2. Rename streaming partitionBy to partitionByHash and file JIRA for
custom partitioning support for streaming.
3. Rename streaming merge to union, leave streaming connect as it is.

Aljoscha Krettek-2

Re: [DISCUSS] Consolidate method naming between the batch and streaming API

Yes, these renamings make sense. The partitionBy() is not yet in the
master for streaming, though.

On Mon, Jun 1, 2015 at 4:10 PM, Márton Balassi <[hidden email]> wrote:

> Looking at the DataSet and DataStream APIs we have come to the conclusion
> with Aljoscha that there are a few methods that although providing the same
> functionality are named differently. These are the following:
>
> 1. rebalance (batch) / distribute (streaming): Rebalances the data sent
> to the downstream operators thus equally distributing it.
> 2. partitionByHash, partitionCustom (batch) / partitionBy (streaming):
> Partitioning has just recently been exposed in the streaming API and is not
> as refined as the batch one.
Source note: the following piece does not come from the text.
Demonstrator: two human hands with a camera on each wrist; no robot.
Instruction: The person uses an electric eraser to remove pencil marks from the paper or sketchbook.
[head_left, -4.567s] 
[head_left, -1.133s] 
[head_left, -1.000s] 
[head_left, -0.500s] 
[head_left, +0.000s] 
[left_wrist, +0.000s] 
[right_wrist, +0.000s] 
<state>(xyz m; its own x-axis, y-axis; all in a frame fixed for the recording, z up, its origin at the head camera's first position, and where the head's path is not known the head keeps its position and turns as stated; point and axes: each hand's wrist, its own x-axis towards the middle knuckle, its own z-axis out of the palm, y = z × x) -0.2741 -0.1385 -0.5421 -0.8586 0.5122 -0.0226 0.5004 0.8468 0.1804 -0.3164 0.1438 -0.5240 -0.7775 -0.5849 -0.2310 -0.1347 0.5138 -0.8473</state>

The streaming partitionBy is actually
> partitionByHash.
> 3. Union (batch) / merge, connect (streaming): The streaming merge does
> a union of two streams with the same type. Connect is conceptually
> different, it provides a way of sharing state between two streams with
> potentially different types without mapping them to a common type and then
> merging them. This saves latency and an ugly mapping. The former advantage
> can be offset by proper operator chaining, the second one would remain if
> we did not have connect.
>
> To consolidate the naming I would suggest the following:
>
> 1. Rename streaming distribute to rebalance.
> 2. Rename streaming partitionBy to partitionByHash and file JIRA for
> custom partitioning support for streaming.
> 3. Rename streaming merge to union, leave streaming connect as it is.

Gyula Fóra-2

Re: [DISCUSS] Consolidate method naming between the batch and streaming API

+1 for the changes proposed by Marton (before the release)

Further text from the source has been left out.